Доктор, покопавшись в ящике, извлёк ватный тампон и раздавил ампулу с нашатырём. Несколько раз поднёс всё это к носу Кивко. Тот, как боксёр после жесткого нокаута, мелко задрожал и, открыв рот, хватанул живительный воздух. Ещё через мгновения на его бледном лице появился чуть уловимый румянец.
– Бобров, понесли… аккуратненько… Ты будешь нести впереди, я сзади… И осторожно… Лежащий не должен ни с чем соприкасаться. Понял?
Получив утвердительный кивок тихого Боброва, доктор встал и растёр колени, ликвидируя вафельный рисунок – от рельефа на паёлах. Вслед за доктором поднялся и Цомая.
– ЁПРСТ!!? – Цомая сунул руку в задний корман брюк РБ. – Плинтус в дышло!!!. Это же был настоящий «паркер»!
Он вынул перепачканную фиолетовыми чернилами руку, раскрыл ладонь, и присутствующие увидели переломанную авторучку желтого металла. Но эта потеря особого впечатления не произвела, разве что матрос Бобров немного осклабился.
Пропуская вперёд нёсших носилки, командир тихо сказал корабельному врачу:
– О состоянии Кивко докладывать лично…
– Есть. – ответил доктор, сгибаясь у дверного люка и наблюдая, как подводники из третьего отсека их принимают.

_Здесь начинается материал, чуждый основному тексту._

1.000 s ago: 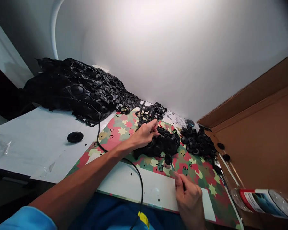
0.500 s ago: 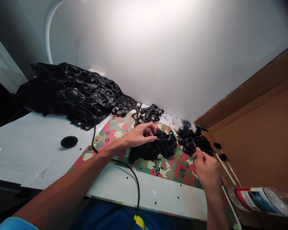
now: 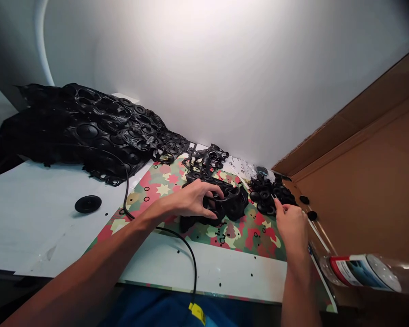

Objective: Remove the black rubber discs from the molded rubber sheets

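Rubber sheet: the crumpled black sheet (image 3: pixel 236 204) lies on the mat right under the left hand, and looks only partly stripped of its round parts.
Left hand: the hand (image 3: pixel 194 200) arches over the sheet, thumb and fingers spread with a gap between – whether any fingertip presses the rubber, I cannot tell.
Right hand: the hand (image 3: pixel 291 222) pinches a thin tool (image 3: pixel 273 197), its tip at the loose pile.
Loose pile: black discs (image 3: pixel 259 196) heaped just beyond the right fingers; these seem to be the finished share.
Scraps: torn black webbing (image 3: pixel 209 156) beyond the left hand, apparently already picked through.
Big heap: sheets (image 3: pixel 88 131) well to the left of the left hand, full of discs – by the look of it, most of the work remains.
Lone disc: one larger disc (image 3: pixel 88 204), left of the left hand.
Mat: patterned, below both hands (image 3: pixel 163 188), dotted with small rings (image 3: pixel 222 240).
Bottle: clear, labelled (image 3: pixel 357 271), to the right of the right hand.
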Action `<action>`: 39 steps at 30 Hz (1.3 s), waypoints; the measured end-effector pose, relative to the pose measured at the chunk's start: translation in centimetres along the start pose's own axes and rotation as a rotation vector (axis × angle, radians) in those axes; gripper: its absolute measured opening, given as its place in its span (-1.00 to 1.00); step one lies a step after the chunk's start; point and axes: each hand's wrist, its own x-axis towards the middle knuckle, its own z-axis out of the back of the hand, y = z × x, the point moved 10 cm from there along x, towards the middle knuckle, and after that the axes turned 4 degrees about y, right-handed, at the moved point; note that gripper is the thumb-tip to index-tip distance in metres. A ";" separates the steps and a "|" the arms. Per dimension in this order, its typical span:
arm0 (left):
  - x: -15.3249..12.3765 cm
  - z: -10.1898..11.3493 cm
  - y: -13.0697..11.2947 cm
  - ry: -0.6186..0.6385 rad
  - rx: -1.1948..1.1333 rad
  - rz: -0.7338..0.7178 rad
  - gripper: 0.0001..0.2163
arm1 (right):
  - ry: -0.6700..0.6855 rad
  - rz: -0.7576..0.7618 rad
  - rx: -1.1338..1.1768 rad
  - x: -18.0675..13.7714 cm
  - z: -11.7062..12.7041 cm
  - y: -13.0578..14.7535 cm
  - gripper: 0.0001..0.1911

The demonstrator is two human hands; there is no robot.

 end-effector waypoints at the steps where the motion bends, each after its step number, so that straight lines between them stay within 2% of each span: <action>1: 0.0 0.1 0.2 0.000 -0.032 0.010 -0.54 | -0.023 -0.002 0.014 -0.1 0.3 -0.3 -0.45; 4: 0.0 0.4 0.8 -0.012 -0.068 0.053 -0.56 | -0.026 0.012 0.143 -1.1 0.6 -0.4 -0.43; 6: 0.1 0.5 1.1 -0.003 -0.078 0.076 -0.56 | 0.060 0.038 0.315 -2.6 -0.3 0.7 -0.38; 9: 0.1 0.5 1.5 0.012 -0.124 0.085 -0.54 | 0.278 0.178 0.590 -6.3 -2.3 4.9 -0.29; 11: 0.0 0.6 1.4 0.006 -0.176 0.062 -0.55 | 0.460 0.302 0.707 -9.3 -4.0 8.3 -0.31; 12: 0.0 0.6 1.4 0.000 -0.203 0.050 -0.55 | 0.502 0.335 0.732 -10.5 -4.6 9.5 -0.32; 15: -0.1 0.8 1.4 -0.021 -0.240 0.043 -0.56 | 0.494 0.344 0.751 -12.1 -5.8 10.8 -0.33; 19: -0.1 1.1 1.2 -0.050 -0.221 0.033 -0.62 | 0.496 0.333 0.769 -12.0 -6.6 10.8 -0.33; 28: -0.1 1.0 1.1 -0.036 -0.253 0.023 -0.63 | 0.499 0.278 0.827 -12.2 -7.1 10.7 -0.32; 33: -0.2 1.1 1.3 -0.025 -0.243 0.025 -0.59 | 0.429 0.245 0.886 -11.8 -6.8 10.1 -0.32; 39: -0.3 1.3 1.1 0.010 -0.210 -0.006 -0.59 | 0.453 0.219 0.816 -11.5 -7.2 9.9 -0.29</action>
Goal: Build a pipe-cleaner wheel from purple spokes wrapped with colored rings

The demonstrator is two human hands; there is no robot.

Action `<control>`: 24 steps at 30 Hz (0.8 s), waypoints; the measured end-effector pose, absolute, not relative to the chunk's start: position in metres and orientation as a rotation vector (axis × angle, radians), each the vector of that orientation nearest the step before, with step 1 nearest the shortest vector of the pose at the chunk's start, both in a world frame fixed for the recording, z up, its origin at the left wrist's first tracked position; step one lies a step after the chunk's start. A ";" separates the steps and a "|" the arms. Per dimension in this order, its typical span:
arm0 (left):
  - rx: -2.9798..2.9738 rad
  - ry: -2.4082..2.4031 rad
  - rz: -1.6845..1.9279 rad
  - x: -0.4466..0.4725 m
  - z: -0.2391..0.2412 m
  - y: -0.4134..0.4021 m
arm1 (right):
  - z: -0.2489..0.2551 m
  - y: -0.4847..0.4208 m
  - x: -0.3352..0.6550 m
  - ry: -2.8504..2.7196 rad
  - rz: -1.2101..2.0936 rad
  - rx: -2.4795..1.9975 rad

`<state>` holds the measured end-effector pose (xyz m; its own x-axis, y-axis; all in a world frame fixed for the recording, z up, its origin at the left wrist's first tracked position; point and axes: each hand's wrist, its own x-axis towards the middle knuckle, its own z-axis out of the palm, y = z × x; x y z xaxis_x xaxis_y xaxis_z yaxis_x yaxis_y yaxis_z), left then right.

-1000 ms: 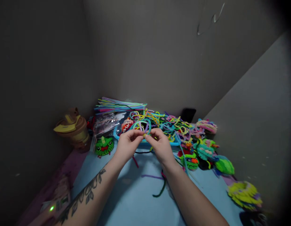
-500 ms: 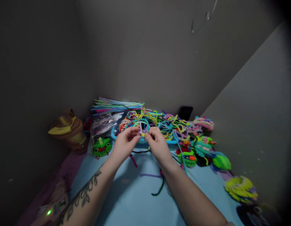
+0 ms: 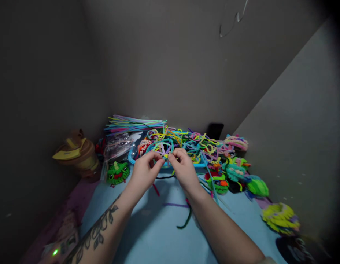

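Note:
My left hand (image 3: 146, 167) and my right hand (image 3: 183, 168) meet above the near edge of a blue tray (image 3: 199, 165). Both pinch a pipe-cleaner piece (image 3: 164, 148) between thumb and forefinger. Purple spokes and a teal curve show above the fingertips, with a bit of yellow between the thumbs. Its outline blends into the coloured pipe cleaners (image 3: 196, 146) heaped in the tray behind, so I cannot tell its full shape. Under the hands, a purple strip (image 3: 175, 205) and a dark green strip (image 3: 188, 220) lie on the light blue surface (image 3: 159, 234).
Straight pipe cleaners (image 3: 137, 124) lie at the back left, near clear plastic packets (image 3: 117, 146). A green fuzzy creature (image 3: 118, 173) sits left, beside a brown pot-like container (image 3: 79, 154). More fuzzy pieces, one yellow (image 3: 280, 219), line the right side. Walls stand behind and right.
Both hands stay pinched on the pipe-cleaner piece, which has tilted slightly so more of its purple spokes show. The whole view has shifted a little.

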<state>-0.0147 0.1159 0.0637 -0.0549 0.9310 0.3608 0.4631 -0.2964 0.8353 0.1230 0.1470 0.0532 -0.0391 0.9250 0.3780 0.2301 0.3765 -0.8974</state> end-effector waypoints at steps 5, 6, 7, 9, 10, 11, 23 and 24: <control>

– Владимир Борисович, объяснительную мне на стол. И всё подробненько, – командир сурово взглянул на оттирающего чернила капитана 3 ранга. – Какого рожна штурманский электрик Кивко лазит по электрощитам вашего дивизиона? И где твои архаровцы в это время были?! Яйца вырезают за такое несение вахты! Вы поняли?!
– Понял, товарищ командир.
– Так вот, детально и разберитесь.
Командир резко нырнул в третий отсек и оттуда сильно обжал кремальеру.
«…Клизму всем… с этими… с иголками… – уныло подумал Цомая. – Не матросы – ёжики пушистые».
Вечерний чай в офицерской кают-компании пили под фантазии о потустороннем мире.
– У нас в деревне случай был, – рассказывал главный торпедист. – На трактор провод высоковольтный упал. Думали, тракториста насмерть убило… Но мужики его достали из трактора, закопали землёй, и он ожил…
– Я, если бы было где, сам лично закопал бы Кивко, – тут же встрял в разговор только что вошедший в каюткомпанию Цомая, – но откапывать бы точно не стал.
Присутствующие за столами не без интереса посмотрели на комдива два. Он был мефистофельски саркастичен в «часы своего гнева». Об этом знали, и на минуту все умолкли.